Immune system and healthy aging

But the finding that really made Lord, an immunologist by training, sit up and take notice, was the data that emerged when analysing the immune systems of the study group. In particular, when looking at the thymus, the organ that produces the T cells that are critical to the immune system function.

“The thymus starts to shrink from about the age of 20, and you lose two to three percent of it a year, which is why as you get older, you’re not really good at responding to vaccines or new pathogens like COVID,” explains Lord. “But what we found in these older cyclists was that the number of T cells coming out of the thymus was like that of a 20 year old – they didn’t have age-related thymic atrophy.”

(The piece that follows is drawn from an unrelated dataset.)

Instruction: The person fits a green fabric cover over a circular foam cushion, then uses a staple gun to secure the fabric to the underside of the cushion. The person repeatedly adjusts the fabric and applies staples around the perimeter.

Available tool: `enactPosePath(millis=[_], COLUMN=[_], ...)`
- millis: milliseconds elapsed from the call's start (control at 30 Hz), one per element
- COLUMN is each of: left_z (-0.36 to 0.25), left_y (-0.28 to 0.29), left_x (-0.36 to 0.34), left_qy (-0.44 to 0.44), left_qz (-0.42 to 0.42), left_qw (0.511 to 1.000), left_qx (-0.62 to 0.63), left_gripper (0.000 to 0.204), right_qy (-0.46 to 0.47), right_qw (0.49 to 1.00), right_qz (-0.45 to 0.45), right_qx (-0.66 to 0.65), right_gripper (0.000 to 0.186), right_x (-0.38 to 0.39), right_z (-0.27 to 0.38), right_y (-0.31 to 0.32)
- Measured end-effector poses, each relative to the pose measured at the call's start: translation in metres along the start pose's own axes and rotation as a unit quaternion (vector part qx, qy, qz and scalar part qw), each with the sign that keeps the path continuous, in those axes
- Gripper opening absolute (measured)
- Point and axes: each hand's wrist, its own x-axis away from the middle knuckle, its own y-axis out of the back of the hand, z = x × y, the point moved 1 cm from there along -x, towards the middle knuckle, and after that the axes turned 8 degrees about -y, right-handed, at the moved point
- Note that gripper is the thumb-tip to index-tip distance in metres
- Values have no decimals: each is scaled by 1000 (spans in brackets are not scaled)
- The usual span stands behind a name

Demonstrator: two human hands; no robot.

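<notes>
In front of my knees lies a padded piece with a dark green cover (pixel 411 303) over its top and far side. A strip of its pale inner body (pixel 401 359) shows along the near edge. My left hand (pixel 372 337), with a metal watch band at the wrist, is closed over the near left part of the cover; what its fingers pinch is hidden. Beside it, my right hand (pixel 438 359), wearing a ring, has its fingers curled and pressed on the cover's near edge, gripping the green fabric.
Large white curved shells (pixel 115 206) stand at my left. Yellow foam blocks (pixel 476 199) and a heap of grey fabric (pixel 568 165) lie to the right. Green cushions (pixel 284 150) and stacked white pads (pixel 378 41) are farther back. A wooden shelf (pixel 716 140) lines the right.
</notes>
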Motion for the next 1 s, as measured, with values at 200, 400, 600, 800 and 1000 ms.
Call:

So it seems that, like frailty, the decline of our immune system is not necessarily an intrinsic part of getting older. The original study work was conducted nine years ago, and Lord’s lab is now conducting another study on the same group to generate longitudinal data.

“We know that some of them are still cycling, but some of them have tapered off and are either doing less or not cycling at all,” says Lord. “But that’s going to be interesting in itself, to look what’s happened to the ones who’ve stopped cycling. Do they look just like their counterparts who never cycled? Or have they got some of that benefit of being active for so long?”

Helping immune cells target senescence

But, even though her work has found that some aspects of aging may be “intrinsic”, Lord is also exploring ways to target those areas, particularly the increase in old or “senescent” cells that accumulate with age. This is the work that she will be speaking about during her Master Investor session this Wednesday at Longevity Week.

“One of the big drivers of aging is this build-up of senescent cells in the body, which are highly pro-inflammatory,” says Lord. “We know that there are mouse studies which have induced senescence only in T cells, and that was enough for the mice to develop multimorbid conditions and frailty. So we actually think that targeting the immune system may be enough – you may not even have to completely get rid of senescent cells elsewhere.”

Rather than explore the approach of using a senolytic compound to kill senescent cells, Lord and her team are looking how to get the immune system to do the job instead.

“There are two types of immune cell – CD8 T cells and natural killer cells – whose job is to actually kill senescent cells,” she says. “As you get older, those cells don’t work as well and can’t kill as well, so what we’re trying to do is to get them to kill senescent cells better. This may have other benefits, because their other jobs are to kill virus-infected cells and tumour cells. So it would have all-round benefits if we could improve their function.”

While Lord’s work in this area is still in its early stages, her lab has been using drug screening approaches to try to correct the function of these important immune cells.

“How they kill is that they recognise the target, be it a senescent cell or a virus cell, and they then release a molecule called perforin, which, as the name suggests, perforates a hole in the target cell,” she says. “Then they pump in another compound which kills the cell. What we’ve learned is that as we age these cells don’t release the perforin very well. So we’re now trying to find compounds that will increase that.”